Мало того, что Мендельсон не избегал говорить о законах Торы, тогда как Розенцвайг употреблял слово "закон" ("хок") только в качестве перевода слова "Тора". Более того, Розенцвайг гораздо больше сближает заповеди с поступками, совершенными добровольно и по желанию. "После того, как обычай приобрел почет Торы, Тора должна получить свою долю в позитивном характере обычая. Именно позитивные, а не негативные заповеди определяют ее характер, и даже запрет делается чем-то позитивным: соблюдают запрет работать в субботу ради заповеди о субботнем покое соблюдающий запреты кашрута ощущает радость быть евреем даже среди ежедневных проявлений жизни тела: даже само ограничение превращается в действие". Еще не появился у поколения лидер, который сказал бы в духе вышесказанного: "положительная заповедь отталкивает запрет" ясно, что основной мотив у Розенцвайга - видеть заповеди Господа не как ограничивающие и корректирующие волю человека, но, прежде всего, как выражающие прекрасные стремления, возникающие сами собой по велению сердца.

Гармония между заповедями и чувствами

Эту веру в связь, существующую между заповедями и нашей эмоциональной жизнью, Розенцвайг считает соответствующей, в принципе, взгляду мудрецов Талмуда. "Принимая иго заповедей, освящает еврей свои плоть и кровь". Ясно, что он был бы далек от того, чтобы видеть в "иге" даже намек на нежелательную необходимость. Он был согласен с традиционным толкованием "Песни Песней" как б-гобоязненной песни религиозной любви и считал ее "центральной книгой Писания", несмотря на свою общую тенденцию следовать современным комментаторам. В соответствии с этим толкованием, он заявил, что "Закон" (Тора), то есть подчинение заповедям, не был главной основой праведности мудрецов Талмуда, "ни в их сознании, ни в коренящейся в их подсознании религиозности". Эти слова Розенцвайга показывают, что, согласно его мнению, мудрецы Талмуда не довели полностью до сознания эмоциональную основу соблюдения заповедей. И, действительно, можно привести этому пример: мудрецы Талмуда сказали в Мидраше к "Песни Песней" - "день его свадьбы" - это означает день Дарования Торы". Осмысляя это высказывание, Розенцвайг формулирует тезис, который мудрецы четко не сформулировали.
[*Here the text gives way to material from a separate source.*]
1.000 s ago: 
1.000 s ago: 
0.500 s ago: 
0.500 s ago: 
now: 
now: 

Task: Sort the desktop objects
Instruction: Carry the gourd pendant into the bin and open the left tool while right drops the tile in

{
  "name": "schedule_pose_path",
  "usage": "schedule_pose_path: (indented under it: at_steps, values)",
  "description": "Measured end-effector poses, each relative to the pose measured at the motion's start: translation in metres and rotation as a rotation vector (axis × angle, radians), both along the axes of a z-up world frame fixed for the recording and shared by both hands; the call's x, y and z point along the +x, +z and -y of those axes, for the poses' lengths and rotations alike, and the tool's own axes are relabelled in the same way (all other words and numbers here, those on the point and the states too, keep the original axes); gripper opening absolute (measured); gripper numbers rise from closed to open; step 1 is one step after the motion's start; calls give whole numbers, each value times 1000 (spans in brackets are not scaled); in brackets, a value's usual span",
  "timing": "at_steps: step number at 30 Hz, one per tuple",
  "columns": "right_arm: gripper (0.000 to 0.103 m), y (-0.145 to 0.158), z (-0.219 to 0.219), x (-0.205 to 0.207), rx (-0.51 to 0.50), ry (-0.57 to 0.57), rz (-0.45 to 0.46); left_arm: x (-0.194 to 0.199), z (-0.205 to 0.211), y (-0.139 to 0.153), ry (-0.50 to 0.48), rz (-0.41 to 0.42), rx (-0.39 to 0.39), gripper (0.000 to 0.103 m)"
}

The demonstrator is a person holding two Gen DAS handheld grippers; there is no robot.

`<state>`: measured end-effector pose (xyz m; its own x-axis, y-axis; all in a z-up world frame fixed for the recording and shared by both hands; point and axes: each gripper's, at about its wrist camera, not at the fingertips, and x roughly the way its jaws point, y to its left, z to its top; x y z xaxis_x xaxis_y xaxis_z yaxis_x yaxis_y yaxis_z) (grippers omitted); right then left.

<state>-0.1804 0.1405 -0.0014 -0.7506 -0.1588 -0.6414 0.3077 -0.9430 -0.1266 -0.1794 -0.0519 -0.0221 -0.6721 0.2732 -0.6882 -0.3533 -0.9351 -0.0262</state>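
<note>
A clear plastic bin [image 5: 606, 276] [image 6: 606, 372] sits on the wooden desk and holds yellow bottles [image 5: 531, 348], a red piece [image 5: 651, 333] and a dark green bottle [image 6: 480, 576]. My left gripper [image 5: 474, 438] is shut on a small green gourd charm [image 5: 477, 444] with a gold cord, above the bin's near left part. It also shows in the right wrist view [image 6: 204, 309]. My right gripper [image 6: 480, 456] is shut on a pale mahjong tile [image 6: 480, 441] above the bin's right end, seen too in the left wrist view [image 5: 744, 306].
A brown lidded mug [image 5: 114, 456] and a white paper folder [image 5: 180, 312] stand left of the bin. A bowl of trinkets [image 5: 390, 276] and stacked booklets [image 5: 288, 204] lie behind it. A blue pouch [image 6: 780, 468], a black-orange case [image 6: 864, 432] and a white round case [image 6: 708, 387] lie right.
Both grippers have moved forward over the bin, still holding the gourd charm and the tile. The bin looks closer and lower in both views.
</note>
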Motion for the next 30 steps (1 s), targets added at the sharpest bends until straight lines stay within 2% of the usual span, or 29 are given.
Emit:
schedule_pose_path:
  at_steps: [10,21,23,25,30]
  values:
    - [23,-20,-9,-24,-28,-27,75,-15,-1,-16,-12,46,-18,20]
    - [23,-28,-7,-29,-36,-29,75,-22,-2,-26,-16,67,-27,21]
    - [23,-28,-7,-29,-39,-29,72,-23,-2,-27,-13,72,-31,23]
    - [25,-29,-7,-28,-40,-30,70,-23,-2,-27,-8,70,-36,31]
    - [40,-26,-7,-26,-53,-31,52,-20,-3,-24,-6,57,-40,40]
По его мнению, "то, что дано выразить и даже продемонстрировать (праведной жизнью), относится к остальной части (жизни) подобно тому, как относится брачный договор, видимый всем, к феномену брачной жизни, ее ежедневному и ежечасному опыту". Так же, как любящий муж заметен не по удалению от запретов и не по выполнению явно сформулированных заповедей, а именно в поведении, которое не описано законодательно, так и в вопросах религии: не по принятию "Шулхан арух", но по тысячам деталей, о которых нет заповедей, узнается наша любовь. Говорящий, что "более велик тот, кому дана заповедь, и он ее выполняет, чем тот, кому не дана заповедь, но он ее выполняет", превращает, по сути дела, "заповеди в законы самим их исполнением". На практике следует превратить все действия в "заповеди", исполняемые по нашему желанию, чтобы известить о нашей любви к Создателю. По ход ко всей Торе как к "заповеди", а не как к "закону" является для него, в противовес Мендельсону, не установлением исторического факта, а требованием религии: выполнить указания Торы на основе стремления сердца.